I nodded, a lump having formed in my throat. Rarely did he attempt to teach me a lesson that didn't involve a slap against my backside. It caused my to pay attention.

"Power is subjective, Kyle. No matter how strong you are, there is always something stronger. No matter how wise you think you are, there is always something wiser. If you only learn one thing from this old man, let it be this." He said simply, filling my world.

He slapped my shoulder. Up until then he only did that with ministers. I felt strange being included in that group.

"Now come on. Let's go home. You have an apology to make in the morning."

I slowly returned to my seat as he made his way through his bout of coughing. Ilythia took note of this and returned to her seat as well. Whether it was out of simple mimicry or something else I didn't know. We both watched him as the coughing subsided and Wind slowly rubbed his back with a wide palm. Ilythia's eyes were wide and uncomprehending and I thought of how I would have reacted had I shared her position.


Before too long he returned to his normal self. He cracked a couple of jokes about how he wasn't used to drinking things that didn't burn as they went down. It was in poor taste, but everyone laughed regardless.

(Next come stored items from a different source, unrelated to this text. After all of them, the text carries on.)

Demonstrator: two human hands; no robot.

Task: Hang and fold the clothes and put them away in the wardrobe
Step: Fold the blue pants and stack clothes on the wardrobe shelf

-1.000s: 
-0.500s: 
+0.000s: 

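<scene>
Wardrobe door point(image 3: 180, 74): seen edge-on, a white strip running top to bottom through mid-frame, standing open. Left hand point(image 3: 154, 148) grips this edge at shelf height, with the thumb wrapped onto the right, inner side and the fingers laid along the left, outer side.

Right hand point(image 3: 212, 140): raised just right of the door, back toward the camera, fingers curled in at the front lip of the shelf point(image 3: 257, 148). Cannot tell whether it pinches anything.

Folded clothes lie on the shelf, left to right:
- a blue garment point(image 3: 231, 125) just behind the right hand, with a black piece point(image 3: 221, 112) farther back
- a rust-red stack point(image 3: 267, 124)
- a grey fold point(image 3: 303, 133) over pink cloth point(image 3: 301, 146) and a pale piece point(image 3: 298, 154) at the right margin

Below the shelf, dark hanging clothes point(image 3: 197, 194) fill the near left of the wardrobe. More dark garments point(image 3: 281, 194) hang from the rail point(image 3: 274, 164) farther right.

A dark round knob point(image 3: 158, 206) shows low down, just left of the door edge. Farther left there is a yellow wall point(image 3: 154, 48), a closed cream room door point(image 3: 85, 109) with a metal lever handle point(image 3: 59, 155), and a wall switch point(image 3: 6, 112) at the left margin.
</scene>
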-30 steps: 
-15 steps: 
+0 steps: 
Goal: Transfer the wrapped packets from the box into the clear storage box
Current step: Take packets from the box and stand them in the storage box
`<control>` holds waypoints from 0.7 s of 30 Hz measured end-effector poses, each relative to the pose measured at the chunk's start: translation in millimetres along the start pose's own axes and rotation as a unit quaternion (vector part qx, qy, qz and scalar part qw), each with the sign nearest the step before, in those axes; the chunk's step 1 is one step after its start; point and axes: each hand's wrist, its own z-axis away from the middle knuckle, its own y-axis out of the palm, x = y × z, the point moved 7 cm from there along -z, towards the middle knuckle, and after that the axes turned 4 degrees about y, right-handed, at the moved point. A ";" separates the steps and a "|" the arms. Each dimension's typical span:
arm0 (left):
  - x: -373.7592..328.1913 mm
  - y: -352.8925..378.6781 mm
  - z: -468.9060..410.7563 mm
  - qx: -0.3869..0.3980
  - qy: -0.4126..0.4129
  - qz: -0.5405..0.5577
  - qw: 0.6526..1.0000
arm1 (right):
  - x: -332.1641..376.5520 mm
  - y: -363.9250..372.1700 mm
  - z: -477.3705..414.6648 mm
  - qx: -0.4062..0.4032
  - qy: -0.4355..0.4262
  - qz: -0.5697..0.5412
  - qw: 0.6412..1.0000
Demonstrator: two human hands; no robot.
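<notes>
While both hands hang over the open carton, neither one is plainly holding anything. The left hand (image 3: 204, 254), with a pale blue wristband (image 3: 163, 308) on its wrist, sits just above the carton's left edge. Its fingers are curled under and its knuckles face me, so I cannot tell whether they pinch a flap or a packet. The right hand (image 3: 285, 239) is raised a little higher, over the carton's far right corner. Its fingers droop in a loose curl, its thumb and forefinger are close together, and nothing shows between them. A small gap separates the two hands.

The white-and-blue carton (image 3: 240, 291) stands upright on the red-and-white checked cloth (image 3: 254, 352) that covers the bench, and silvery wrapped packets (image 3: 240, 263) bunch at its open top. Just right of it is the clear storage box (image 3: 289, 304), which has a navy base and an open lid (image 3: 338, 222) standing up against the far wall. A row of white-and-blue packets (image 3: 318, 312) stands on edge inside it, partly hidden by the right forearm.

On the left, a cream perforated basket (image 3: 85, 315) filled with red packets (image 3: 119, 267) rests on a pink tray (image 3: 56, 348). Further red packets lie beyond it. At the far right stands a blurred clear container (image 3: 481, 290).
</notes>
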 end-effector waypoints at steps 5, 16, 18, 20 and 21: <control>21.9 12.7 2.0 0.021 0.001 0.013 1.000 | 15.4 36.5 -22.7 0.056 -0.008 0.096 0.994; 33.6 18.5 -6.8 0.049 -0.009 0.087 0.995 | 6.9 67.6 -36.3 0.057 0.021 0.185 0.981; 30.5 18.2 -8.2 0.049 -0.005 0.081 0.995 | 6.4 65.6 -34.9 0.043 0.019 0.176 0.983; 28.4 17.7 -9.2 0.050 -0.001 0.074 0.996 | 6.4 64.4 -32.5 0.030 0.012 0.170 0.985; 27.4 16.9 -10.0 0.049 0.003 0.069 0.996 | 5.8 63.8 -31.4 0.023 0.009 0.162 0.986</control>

When Wind was satisfied Aeolus wouldn't relapse into another fit he allowed a card game to start. I found myself very distracted at the sounds that apparently only I had managed to detect. But I didn't dare mention it, especially in the presence of Wind. I wondered at how much I had dismissed her influence on the physical world and whether or not she had done something vicariously through the drunk that now rotted in the town's jail.

The metallic rasp that had escaped Aeolus' mouth as he hacked and gagged and the mysterious infection that coursed through his veins seemed oddly connected and I grew suspicious that he had been poisoned or otherwise infected with some strange agent.

I wondered if there was something more to the man. I had thought him a hapless bystander drawn into a conflict far beyond his wildest imagination. But from what I knew of Altima and her dark magic, nothing about her was random or done on a whim. Every action she had performed to date had an explicit function in some grand plan that I was only a squeaky cog inside.

Of course my wandering mind only served to worsen my already amateur card playing skills. Ilythia too performed exceptionally poorly. Whether it was because her own mind was occupied in an unconscious battle with Altima or she was simply distracted by some unknown thought process eluded me.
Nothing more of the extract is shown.